After leaving the library, she ran into Lianne coming out of the post office next door. “Hey, where are you rushing off to?” Gemma asked.
“I have to go see about Collette’s horse. Apparently it’s one thing that fell through the cracks over these past few months. I forgot to pay for the boarding.”
“Your sister owned a horse?”
“Yeah. Collette loved horses. Last fall she finally got to have one of her own by rescuing a quarter horse named Rudy, a beautiful strawberry roan she fell in love with over at Wyndemere Farms.”
“I don’t know anything about horses,” Gemma admitted. “What does strawberry roan mean?”
“It means Rudy has a chestnut coat sprinkled with white. Collette sent me pictures of him. He’s gorgeous. Want to go with me?”
“I don’t know. I should start cleaning out my grandmother’s closets, getting rid of some of her things, but I don’t think I’m ready to give her stuff to Goodwill just yet.”
“I know how you feel. I woke up this morning surrounded by Collette’s things and wondered if I’d have to…do that…down the road.”
“Sorry. I didn’t mean to make you sad. You sound like you know a thing or two about horses yourself.”
“Collette and I grew up on a farm outside Portland. We were around horses all our lives.”
“Where did Collette keep Rudy?”
“She boarded the colt at a stable near the reservation. Maybe you’ve heard of it? Long Shadow Stables?”
Gemma laughed. “Owned by the Longhorn family. Sure. Zeb is the tribal police chief. Their property isn’t on tribal land though, it
’s across the county road from it. I believe he and Lando are coordinating on your sister’s case. Zeb’s a good guy. I’ll go with you and make the introductions.”
“The stable called me this morning and reminded me that I needed to pay Rudy’s bill this month. I’m not sure I can keep Rudy what with all the other bills pilling up that my dad and I are trying to juggle. There’s only so much we can do.”
“Let’s go try to work something out with Zeb. I bet we can.”
Tribal police chief Zebediah Longhorn’s ancestors originated from the Hokan speaking tribe and had been on the same land for centuries, even before they’d been pushed onto the reservation.
Long Shadow Stables belonged to his family. It was a ranching outfit started by Zeb’s great-grandfather at the turn of the century. Zeb’s father, Theo, made sure he did everything to keep the land belonging to a Longhorn.
The stables had a dozen paddocks for all their livestock, a huge modernized barn to house the horses, and acreage that stretched on and on into a valley with rolling hills and thick forested basins on all sides.

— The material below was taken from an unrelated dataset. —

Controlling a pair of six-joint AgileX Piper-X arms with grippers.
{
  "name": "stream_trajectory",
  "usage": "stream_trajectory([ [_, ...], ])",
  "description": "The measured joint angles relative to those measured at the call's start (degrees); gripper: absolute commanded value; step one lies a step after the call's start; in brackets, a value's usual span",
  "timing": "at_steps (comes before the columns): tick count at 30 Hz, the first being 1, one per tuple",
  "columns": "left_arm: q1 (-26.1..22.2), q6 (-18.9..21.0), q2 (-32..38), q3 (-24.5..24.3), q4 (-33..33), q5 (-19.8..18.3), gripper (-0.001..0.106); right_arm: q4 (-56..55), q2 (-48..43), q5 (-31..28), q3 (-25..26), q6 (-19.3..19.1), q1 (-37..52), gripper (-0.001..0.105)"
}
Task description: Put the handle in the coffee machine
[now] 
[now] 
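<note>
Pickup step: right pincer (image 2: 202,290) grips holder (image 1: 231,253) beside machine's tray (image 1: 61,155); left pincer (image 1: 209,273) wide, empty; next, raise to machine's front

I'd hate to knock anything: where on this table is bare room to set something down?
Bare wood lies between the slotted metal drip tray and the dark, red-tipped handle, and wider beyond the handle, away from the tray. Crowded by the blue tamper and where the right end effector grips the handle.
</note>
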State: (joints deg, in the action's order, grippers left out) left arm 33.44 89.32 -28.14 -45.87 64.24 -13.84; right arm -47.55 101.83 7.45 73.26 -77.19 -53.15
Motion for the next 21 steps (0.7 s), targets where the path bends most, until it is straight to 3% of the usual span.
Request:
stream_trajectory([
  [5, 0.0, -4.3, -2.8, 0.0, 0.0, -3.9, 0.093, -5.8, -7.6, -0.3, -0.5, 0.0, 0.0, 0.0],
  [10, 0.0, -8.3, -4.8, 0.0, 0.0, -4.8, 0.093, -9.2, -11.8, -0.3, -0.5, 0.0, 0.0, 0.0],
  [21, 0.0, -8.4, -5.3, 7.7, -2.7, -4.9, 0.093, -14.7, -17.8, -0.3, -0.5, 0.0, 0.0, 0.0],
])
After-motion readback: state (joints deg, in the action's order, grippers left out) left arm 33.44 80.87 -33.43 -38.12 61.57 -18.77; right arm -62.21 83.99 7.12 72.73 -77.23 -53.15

Zeb was the oldest of three children, the same age as his counterpart in town, Lando Bonner. Like Lando, he’d left the reservation long enough to get a degree in criminal justice from Oregon State University and then returned to the area to do what he could to improve life on the Rez. Despite his brief absence while at college, Zeb’s parents continued their important work on the reservation. They were both teachers, committed to making sure kids went to school every day and kept their grades up. They believed education made a difference. They believed it was the ticket to coming back to Coyote Wells and helping others out of their dire circumstances.
Zeb’s long hours as the chief of police was proof he put his people first. But his passion for horses was a natural extension of how he spent his after-work hours.